Tuesday, September 12, 2006

The Post Where I Literally Murder my Readers with Boredom...

This was one of those weekends where you are so very busy, and you take a peek at the activities that are planned, and you think, if I had no child, this would be a COMPLETELY different weekend. Not better. Not worse. Different.

Friday, I took the day off of work, and chaperoned Maya's class to the Monet Exhibit at the Legion of Honor in San Francisco. All I can say is, WOW. There are some paintings that just look...DIFFERENT...in real life. I've seen pictures of Monet's Japanese bridge with waterlillies for as long as I can remember. On posters, greeting cards, whatever. It's background noise for the eyes. Then, there I was, in a VERY crowded room, stifling with too many warm bodies all milling about, and there was this amazing painting, with texture and depth and nuance only hinted at in the posters and cards and so on. It was claustrophobic and crowded and annoying, and really, really wonderful. There were so many pictures that I had never seen before, paintings that are wonderful and rare and so beautiful. (And it was a beautiful, foggy day in the city...with glimpses of the Golden Gate through the cypress trees, it was cool and damp and a balm to those of us in the East Bay, where today it is supposed to be 90 degrees.)
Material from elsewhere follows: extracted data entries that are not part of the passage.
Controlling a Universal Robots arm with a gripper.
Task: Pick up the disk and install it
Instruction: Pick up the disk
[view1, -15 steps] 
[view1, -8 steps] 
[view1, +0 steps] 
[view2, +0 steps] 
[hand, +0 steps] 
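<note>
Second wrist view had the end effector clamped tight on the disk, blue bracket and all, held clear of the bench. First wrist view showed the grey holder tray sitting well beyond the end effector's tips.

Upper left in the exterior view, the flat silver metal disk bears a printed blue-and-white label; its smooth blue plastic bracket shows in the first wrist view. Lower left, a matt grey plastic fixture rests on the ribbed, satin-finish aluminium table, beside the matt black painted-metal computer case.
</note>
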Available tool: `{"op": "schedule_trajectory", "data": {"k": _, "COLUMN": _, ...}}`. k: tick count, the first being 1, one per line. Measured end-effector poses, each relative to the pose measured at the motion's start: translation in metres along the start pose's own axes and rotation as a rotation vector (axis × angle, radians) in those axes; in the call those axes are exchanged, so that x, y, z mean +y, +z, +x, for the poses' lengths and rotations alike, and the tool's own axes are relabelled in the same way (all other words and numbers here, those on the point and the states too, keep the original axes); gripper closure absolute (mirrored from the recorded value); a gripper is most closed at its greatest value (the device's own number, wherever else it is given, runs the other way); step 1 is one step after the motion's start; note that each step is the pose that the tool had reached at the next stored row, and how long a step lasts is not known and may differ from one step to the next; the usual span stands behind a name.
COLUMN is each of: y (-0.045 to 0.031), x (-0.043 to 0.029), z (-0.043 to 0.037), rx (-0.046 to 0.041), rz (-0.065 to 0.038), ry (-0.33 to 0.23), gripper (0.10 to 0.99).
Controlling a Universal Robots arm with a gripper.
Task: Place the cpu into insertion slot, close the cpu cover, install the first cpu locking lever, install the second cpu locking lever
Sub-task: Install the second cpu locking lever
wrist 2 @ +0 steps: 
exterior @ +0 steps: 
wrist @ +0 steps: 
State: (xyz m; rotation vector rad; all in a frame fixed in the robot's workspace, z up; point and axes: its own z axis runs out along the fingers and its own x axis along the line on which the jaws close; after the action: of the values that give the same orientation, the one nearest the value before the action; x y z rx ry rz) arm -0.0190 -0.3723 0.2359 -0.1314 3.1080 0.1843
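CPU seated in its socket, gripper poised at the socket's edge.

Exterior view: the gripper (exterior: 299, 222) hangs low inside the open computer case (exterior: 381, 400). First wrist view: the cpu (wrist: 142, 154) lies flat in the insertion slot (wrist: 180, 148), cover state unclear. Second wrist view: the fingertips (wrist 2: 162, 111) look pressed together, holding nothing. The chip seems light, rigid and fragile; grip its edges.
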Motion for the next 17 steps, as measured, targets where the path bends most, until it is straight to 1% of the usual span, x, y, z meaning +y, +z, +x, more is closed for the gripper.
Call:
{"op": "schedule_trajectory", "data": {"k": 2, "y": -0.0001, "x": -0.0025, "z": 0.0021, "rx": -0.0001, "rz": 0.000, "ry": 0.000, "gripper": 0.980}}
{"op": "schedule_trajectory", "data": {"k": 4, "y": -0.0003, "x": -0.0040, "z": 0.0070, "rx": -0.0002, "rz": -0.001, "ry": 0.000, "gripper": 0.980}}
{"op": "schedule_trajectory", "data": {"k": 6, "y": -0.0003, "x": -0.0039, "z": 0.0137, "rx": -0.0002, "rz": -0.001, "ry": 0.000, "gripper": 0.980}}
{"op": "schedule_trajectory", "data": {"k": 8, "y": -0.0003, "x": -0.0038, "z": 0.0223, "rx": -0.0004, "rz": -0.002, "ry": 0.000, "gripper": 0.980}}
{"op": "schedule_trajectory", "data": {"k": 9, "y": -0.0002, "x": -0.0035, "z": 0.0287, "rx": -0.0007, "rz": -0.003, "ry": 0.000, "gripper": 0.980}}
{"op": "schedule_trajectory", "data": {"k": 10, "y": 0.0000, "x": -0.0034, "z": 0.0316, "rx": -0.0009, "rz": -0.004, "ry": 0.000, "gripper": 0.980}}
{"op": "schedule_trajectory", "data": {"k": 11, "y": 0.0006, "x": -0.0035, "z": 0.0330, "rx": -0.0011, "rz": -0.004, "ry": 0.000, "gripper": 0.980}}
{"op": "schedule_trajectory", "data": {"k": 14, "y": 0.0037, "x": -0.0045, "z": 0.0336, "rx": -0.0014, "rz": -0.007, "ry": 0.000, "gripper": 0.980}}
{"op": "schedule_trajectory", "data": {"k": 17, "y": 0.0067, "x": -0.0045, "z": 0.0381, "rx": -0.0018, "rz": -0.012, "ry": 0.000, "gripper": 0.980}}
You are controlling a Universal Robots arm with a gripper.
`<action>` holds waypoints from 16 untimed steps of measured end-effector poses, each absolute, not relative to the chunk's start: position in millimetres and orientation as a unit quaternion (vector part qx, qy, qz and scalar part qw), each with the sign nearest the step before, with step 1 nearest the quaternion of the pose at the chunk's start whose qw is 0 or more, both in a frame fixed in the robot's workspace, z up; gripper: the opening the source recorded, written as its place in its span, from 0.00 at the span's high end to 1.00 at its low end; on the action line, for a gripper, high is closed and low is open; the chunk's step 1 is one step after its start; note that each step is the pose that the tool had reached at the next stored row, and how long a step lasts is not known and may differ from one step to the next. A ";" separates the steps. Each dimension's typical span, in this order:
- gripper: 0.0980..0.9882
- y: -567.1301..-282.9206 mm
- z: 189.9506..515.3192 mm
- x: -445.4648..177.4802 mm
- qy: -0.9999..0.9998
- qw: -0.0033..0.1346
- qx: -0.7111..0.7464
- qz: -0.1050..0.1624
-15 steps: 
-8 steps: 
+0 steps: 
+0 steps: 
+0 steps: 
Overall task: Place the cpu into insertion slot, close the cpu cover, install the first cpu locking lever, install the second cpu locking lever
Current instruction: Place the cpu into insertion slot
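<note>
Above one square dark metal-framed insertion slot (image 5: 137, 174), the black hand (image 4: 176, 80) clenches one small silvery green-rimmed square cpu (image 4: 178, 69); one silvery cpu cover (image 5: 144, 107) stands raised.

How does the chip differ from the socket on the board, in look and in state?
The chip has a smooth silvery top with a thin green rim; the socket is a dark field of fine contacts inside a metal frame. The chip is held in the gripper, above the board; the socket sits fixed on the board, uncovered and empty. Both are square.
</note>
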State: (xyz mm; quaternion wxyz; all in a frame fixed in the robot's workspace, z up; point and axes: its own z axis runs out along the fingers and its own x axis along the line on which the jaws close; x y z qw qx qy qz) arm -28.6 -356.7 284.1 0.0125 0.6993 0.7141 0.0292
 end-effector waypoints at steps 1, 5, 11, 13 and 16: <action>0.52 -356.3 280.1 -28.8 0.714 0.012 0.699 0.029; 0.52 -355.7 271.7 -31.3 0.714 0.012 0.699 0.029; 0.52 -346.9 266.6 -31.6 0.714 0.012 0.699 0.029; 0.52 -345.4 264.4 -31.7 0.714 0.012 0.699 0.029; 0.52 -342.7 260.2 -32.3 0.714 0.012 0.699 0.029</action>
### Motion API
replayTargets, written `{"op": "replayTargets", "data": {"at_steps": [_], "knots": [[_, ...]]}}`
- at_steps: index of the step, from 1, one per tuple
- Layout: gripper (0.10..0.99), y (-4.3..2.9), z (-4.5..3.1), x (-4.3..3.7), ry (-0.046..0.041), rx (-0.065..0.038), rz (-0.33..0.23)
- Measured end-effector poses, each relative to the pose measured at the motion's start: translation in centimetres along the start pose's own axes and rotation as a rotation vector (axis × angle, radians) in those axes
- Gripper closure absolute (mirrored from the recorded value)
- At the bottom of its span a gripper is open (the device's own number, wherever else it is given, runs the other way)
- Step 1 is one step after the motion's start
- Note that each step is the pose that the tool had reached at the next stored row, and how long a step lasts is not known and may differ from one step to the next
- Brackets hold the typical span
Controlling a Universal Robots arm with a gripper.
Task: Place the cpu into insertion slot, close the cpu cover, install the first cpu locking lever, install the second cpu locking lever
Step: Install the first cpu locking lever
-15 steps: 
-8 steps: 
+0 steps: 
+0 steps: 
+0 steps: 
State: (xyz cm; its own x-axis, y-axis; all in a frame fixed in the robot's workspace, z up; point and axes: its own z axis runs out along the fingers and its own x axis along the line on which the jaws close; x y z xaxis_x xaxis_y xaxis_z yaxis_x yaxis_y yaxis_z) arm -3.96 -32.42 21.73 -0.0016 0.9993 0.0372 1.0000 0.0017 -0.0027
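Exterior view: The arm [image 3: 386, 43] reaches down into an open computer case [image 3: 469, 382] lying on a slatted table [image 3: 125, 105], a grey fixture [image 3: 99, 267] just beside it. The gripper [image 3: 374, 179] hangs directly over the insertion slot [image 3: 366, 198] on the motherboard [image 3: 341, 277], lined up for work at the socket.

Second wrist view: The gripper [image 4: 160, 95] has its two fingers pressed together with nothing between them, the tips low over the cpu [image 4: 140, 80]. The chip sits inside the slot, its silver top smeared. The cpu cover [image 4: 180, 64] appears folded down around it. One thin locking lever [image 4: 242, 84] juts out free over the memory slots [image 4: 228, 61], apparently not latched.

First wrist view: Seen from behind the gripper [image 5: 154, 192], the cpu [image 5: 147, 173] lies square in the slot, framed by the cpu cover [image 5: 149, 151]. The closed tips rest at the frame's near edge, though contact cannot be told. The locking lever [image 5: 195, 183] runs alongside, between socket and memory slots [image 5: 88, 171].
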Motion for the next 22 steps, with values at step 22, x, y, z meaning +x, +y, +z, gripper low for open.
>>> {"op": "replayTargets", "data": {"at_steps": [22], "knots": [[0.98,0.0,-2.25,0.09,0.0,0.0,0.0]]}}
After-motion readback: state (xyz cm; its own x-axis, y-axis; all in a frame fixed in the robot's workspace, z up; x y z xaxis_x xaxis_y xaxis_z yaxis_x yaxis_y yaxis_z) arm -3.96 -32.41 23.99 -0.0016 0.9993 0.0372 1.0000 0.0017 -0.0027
Side note: You all know of my love for my iPod, and some of you know that I love to listen to This American Life on said beloved iPod. Well, a week or so ago, I was listening to This American Life, and the program was about Americans who live in Paris, and why. It was a pretty interesting program, especially the part from the black woman who loves Paris because there she is American first, not black first, and she gets tired of the racism she finds here in America. She is the first to admit that her American accent grants her friendliness not afforded to those with African accents, but enjoys it nonetheless. But I'm digressing too far here. On that same program was a bit by David Sedaris, a frequent commentator on This American Life. He was saying that he doesn't go to museums, because he doesn't see the point in standing in front of paintings and looking at them. Finds no joy or real beauty there. He's never been to the Louvre, or the Picasso Museum, or any of the other famous museums in Paris. I try not to judge others for being different than I am, but when I hear of someone who finds no beauty in museums, I find that I just don't quite understand them as well as I thought I did. I was reminded of Mr. Sedaris' museum comments while we were in the city.

Friday night, after returning on a school bus of bedlam, we got cleaned up and went to a party at the board presidents house. I served a 3 year term on the school board at Maya's school, and he was having a party for the outgoing and incoming members. It was nice. Cold, not too many people, but still, nice.

Saturday, we went to breakfast, which was nice, but then we parted ways. Ted went to a birthday party for his dad, and after that to a party at his bosses house. Maya and I went to a Girl Scout cabin in Hayward, which was a very strange place, and just maybe a bit too long to spend in a big room with 19 other people. It was a mother-daughter planning session, where we talked about our goals for this year in Girl Scouts, they talked about their goals, we did exercises to get to know each other better, we cooked and cleaned together, took a hike, found a cemetery, got stung (not me, one of the scouts), basically bonded. Which was all very nice, but I wish it had been an all day thing, instead of 4pm Saturday until 2pm Sunday. Ugh. Not so fond of sleeping on mats on the floor in a room crowded with people I don't really know that well. During some mom-down-time, I walked around a bit. The cabin is located behind the "Hayward Plunge", which is this really old building with an indoor pool, for the community to use. It looked pretty worn out to me. But I saw the sign that said it's 70 years old this year, so I guess that's why. I'll probably look somewhat worn out when I'm 70, too. There was also a little cemetery (All Saints Cemetery, it was named) behind the cabin, which kind of freaked one of the girls out. She had a hard time sleeping, and she cried a lot. Poor kid. And selfishly, poor us, because we couldn't sleep either, with her crying. Sigh. (Another side note...I'm so used to seeing modern cemeteries, with their manicured lawns and quaint names for the areas, it's always kind of strange to come across a forgotten place like this one, dried out, littered with broken glass and vodka bottles, with smashed headstones and broken hearts...I always wonder about the people who were left behind...are they dead now, too? The most recent headstone that I saw was 1945, most of the people seemed to have died in the 20s and 30s. And mostly from other countries, maybe.)

We came home after that, and took much needed showers, and vegged out.

Monday, after taking Maya to school, I went to a training for a program that I'm implementing at Maya's school. It's not new in the area, but it is new to the school, and I'll be the coordinator. It seems like a really GREAT program, and I'm looking forward to it. The program consists of parents getting trained at the Health and Human Services place (21 hours of training, plus the coordinator training I did yesterday), and then you go back to the school and train the kids to resist drugs and tobacco, deal with bullies, look skeptically at advertising and marketing, deal with alcoholism, on and on and on. What a great program.

So, that was my weekend. It rudely ended this morning, with the barfing of Genevieve, right by my ear. Thankfully, the Oxy Clean seems to have worked. Whew.